(Data shown Opens)
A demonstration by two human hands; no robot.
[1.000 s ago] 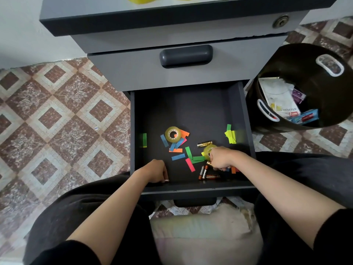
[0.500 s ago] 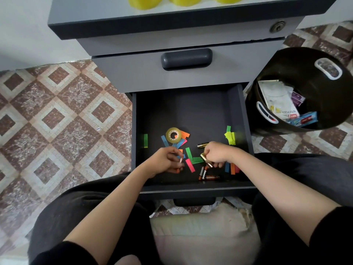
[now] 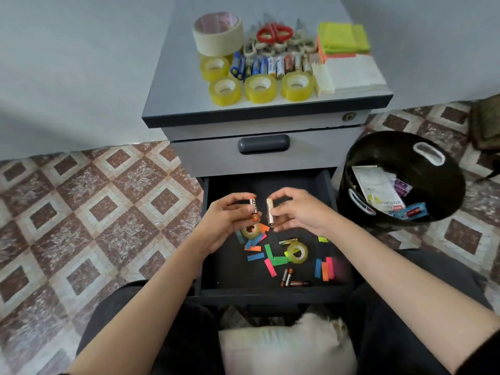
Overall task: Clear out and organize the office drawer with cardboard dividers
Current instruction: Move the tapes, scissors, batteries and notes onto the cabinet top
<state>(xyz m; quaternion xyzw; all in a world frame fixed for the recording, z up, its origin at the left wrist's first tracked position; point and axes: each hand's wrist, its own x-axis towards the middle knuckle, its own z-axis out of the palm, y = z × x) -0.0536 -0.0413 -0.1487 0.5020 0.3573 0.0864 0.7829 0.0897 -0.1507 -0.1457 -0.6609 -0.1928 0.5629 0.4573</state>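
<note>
Only "STAPLER" packet [image 3: 378, 189] legible; battery [image 3: 253, 209] labels blurred.

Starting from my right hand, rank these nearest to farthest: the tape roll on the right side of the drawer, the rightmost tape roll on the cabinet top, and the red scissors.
From the right hand, in the head view:
1. Drawer tape roll, on the drawer floor, right side.
2. Rightmost cabinet-top tape roll, front row.
3. Red scissors, at the back.
</note>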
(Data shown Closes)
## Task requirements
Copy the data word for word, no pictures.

## Reply to the exercise
A demonstration by two human hands; no robot.
[1.000 s ago] 
[0.500 s ago] 
[now] 
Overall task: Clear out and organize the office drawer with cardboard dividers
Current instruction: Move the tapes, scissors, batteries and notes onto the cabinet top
<state>(xyz m; quaternion xyzw; all in a world frame fixed for the recording, z up, its origin at the left wrist's first tracked position; point and axes: each hand's wrist, its own x-axis towards the middle knuckle, its own z-axis out of the palm, y = z × x) -0.0536 -0.0413 -0.1487 0.5020 0.3573 0.0864 0.7829 0.0897 -0.1507 -0.1457 -0.6609 -0.1928 0.5629 0.4573</state>
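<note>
Only "STAPLER" packet [image 3: 378, 189] legible; battery [image 3: 253, 209] labels blurred.

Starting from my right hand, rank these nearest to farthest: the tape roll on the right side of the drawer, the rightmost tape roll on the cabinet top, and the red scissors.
From the right hand, in the head view:
1. Drawer tape roll, on the drawer floor, right side.
2. Rightmost cabinet-top tape roll, front row.
3. Red scissors, at the back.
</note>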

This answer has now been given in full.